ACTION ITEM:
Go to the line below containing "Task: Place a" and print exactly from there through the line containing "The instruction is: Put", both included. Print nothing else.

────────────────

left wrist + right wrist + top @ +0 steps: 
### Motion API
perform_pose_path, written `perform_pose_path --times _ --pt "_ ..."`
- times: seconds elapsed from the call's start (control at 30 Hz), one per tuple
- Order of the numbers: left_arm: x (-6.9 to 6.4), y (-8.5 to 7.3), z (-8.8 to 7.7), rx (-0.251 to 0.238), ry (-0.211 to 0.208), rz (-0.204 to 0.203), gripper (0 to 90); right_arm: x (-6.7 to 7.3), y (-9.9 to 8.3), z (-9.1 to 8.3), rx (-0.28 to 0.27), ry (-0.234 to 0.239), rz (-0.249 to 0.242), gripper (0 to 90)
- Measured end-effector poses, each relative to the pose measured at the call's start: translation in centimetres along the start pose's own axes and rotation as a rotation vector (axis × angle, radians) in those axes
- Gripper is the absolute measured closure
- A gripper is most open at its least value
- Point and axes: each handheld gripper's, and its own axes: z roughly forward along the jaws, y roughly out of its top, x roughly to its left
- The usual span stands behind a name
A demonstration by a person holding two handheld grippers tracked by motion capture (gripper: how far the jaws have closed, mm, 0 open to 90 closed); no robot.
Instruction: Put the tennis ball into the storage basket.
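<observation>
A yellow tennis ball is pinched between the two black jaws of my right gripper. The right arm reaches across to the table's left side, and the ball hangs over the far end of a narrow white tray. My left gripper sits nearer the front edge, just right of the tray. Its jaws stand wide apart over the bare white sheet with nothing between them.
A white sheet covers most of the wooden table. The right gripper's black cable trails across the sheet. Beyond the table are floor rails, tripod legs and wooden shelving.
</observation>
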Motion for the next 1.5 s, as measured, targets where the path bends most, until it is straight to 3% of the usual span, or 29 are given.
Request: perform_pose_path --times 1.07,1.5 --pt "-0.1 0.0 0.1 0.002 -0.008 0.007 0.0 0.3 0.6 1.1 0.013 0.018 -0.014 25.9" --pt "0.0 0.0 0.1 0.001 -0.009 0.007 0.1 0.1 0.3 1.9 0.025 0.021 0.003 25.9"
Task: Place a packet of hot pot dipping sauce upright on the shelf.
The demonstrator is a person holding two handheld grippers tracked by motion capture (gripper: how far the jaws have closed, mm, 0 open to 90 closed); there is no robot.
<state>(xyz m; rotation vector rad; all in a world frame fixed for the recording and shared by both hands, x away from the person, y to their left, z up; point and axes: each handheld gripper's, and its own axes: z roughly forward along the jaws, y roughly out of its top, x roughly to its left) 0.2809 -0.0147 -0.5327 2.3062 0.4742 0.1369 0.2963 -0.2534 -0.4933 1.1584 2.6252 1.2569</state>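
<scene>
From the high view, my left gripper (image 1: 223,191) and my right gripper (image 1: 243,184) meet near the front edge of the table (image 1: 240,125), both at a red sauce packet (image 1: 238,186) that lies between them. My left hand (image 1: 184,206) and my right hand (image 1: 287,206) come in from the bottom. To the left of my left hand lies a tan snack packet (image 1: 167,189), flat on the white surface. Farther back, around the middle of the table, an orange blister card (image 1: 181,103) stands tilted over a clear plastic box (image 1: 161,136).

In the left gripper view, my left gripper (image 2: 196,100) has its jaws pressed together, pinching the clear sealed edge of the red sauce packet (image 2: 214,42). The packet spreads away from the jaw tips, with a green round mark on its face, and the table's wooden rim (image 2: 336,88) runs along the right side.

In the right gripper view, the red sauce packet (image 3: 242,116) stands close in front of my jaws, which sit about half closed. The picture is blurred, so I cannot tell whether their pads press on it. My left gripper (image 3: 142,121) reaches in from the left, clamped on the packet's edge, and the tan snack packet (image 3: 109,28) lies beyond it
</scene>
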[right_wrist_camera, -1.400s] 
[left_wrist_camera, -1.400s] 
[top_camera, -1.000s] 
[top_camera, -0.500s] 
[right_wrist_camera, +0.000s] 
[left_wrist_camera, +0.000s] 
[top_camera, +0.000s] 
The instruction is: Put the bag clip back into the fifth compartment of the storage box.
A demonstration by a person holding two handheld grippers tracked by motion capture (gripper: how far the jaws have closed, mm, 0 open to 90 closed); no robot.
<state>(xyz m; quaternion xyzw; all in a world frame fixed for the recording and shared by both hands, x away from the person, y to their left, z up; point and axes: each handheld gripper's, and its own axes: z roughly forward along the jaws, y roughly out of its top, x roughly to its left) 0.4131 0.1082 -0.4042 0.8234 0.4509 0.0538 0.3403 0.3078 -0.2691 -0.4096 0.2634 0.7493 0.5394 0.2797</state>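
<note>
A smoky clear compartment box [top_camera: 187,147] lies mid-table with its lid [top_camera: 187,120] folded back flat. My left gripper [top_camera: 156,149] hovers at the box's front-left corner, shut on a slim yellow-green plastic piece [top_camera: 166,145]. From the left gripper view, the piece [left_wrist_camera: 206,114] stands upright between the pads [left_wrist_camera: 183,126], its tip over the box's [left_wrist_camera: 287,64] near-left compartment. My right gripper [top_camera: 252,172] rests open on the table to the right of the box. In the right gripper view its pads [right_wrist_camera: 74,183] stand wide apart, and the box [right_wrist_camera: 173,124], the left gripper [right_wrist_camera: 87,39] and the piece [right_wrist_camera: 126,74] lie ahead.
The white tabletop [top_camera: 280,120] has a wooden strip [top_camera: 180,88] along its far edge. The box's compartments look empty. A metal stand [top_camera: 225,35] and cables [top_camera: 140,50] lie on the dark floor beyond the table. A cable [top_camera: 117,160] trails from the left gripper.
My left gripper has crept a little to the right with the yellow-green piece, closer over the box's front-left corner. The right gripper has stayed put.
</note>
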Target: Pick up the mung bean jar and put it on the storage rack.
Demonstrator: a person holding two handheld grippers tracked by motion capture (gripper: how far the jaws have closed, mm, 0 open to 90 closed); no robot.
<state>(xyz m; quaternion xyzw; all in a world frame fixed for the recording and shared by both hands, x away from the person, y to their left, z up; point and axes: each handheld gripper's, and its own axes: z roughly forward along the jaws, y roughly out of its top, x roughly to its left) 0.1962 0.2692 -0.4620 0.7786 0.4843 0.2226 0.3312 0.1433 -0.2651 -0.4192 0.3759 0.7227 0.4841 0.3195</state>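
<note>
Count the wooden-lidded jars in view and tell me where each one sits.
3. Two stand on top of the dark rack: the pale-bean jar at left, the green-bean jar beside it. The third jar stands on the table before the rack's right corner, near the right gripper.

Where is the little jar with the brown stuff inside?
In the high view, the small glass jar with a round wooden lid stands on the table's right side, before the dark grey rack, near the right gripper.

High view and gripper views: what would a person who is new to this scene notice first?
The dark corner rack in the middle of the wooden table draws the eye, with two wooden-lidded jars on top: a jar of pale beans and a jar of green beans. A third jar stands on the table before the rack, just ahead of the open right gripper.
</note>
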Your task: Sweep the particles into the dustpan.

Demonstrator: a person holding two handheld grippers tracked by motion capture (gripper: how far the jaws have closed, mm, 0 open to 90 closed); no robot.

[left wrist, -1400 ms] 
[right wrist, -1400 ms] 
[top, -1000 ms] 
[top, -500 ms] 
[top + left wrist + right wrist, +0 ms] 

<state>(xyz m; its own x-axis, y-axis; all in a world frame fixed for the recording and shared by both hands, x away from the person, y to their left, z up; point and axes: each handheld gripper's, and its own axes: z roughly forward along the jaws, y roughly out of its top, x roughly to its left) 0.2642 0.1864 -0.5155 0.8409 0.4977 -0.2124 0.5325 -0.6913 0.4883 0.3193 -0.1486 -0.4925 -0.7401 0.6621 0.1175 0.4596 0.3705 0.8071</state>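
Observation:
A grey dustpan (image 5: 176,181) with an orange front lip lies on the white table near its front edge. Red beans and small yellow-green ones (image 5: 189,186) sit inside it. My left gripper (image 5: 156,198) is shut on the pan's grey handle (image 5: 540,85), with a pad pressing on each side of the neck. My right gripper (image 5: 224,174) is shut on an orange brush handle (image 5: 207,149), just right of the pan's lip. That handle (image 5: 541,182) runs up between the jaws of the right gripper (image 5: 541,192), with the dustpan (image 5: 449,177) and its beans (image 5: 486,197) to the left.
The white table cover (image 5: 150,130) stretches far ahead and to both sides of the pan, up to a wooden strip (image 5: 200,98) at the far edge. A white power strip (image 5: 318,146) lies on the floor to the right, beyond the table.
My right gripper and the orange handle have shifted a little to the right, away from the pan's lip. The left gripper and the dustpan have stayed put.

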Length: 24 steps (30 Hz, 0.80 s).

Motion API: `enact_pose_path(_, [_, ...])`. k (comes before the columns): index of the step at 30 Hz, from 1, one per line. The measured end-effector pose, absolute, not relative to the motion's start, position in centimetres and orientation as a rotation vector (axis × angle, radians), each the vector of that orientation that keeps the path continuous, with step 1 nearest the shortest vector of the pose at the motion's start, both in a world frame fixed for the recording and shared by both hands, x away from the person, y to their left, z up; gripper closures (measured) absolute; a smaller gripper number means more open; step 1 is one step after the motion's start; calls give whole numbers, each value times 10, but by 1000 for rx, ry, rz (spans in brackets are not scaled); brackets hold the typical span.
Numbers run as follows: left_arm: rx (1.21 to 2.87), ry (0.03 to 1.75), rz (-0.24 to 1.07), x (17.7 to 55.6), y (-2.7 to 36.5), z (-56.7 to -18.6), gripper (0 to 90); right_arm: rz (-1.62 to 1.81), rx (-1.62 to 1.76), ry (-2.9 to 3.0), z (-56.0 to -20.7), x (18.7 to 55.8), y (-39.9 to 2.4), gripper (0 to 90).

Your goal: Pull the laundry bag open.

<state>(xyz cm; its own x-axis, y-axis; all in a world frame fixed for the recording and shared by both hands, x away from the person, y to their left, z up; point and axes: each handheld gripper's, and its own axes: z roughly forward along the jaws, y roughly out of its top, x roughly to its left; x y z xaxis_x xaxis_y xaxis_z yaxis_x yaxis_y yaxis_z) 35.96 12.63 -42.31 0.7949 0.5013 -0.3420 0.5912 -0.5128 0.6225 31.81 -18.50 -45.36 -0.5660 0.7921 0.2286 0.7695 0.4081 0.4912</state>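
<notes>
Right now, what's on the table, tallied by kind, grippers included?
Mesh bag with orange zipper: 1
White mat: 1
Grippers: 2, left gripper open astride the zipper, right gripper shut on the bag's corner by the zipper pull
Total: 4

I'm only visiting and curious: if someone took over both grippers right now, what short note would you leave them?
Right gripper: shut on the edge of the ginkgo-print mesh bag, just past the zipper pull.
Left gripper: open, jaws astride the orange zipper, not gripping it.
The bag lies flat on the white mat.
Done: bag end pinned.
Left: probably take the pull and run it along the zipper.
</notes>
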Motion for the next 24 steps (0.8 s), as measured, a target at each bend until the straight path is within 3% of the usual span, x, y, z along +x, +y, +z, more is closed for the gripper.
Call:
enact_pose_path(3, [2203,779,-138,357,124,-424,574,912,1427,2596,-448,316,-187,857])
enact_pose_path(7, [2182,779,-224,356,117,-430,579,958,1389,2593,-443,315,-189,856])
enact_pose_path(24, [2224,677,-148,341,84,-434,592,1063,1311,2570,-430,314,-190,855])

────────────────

SOLUTION FOR THIS PROBLEM:
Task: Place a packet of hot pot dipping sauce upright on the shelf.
The demonstrator is a person holding two handheld grippers tracked by motion capture (gripper: how far the jaws have closed, mm, 0 open to 90 closed); there is no robot.
<state>(xyz m; rotation vector rad; all in a world frame fixed for the recording and shared by both hands, x away from the person, y to their left, z up; point and axes: each handheld gripper's, and its own axes: z roughly forward along the jaws, y roughly out of its top, x roughly to its left) 0.2809 -0.0147 -0.5327 2.3062 0.4742 0.1369 0.2963 -0.2534 -0.4933 1.1584 2.6252 1.2569</state>
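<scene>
From the high view, my left gripper (image 1: 223,191) and my right gripper (image 1: 243,184) meet near the front edge of the table (image 1: 240,125), both at a red sauce packet (image 1: 238,186) that lies between them. My left hand (image 1: 184,206) and my right hand (image 1: 287,206) come in from the bottom. To the left of my left hand lies a tan snack packet (image 1: 167,189), flat on the white surface. Farther back, around the middle of the table, an orange blister card (image 1: 181,103) stands tilted over a clear plastic box (image 1: 161,136).

In the left gripper view, my left gripper (image 2: 196,100) has its jaws pressed together, pinching the clear sealed edge of the red sauce packet (image 2: 214,42). The packet spreads away from the jaw tips, with a green round mark on its face, and the table's wooden rim (image 2: 336,88) runs along the right side.

In the right gripper view, the red sauce packet (image 3: 242,116) stands close in front of my jaws, which sit about half closed. The picture is blurred, so I cannot tell whether their pads press on it. My left gripper (image 3: 142,121) reaches in from the left, clamped on the packet's edge, and the tan snack packet (image 3: 109,28) lies beyond it
</scene>
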[right_wrist_camera, -1.400s] 
[left_wrist_camera, -1.400s] 
[top_camera, -1.000s] 
[top_camera, -0.500s] 
[right_wrist_camera, +0.000s] 
[left_wrist_camera, +0.000s] 
[top_camera, +0.000s] 
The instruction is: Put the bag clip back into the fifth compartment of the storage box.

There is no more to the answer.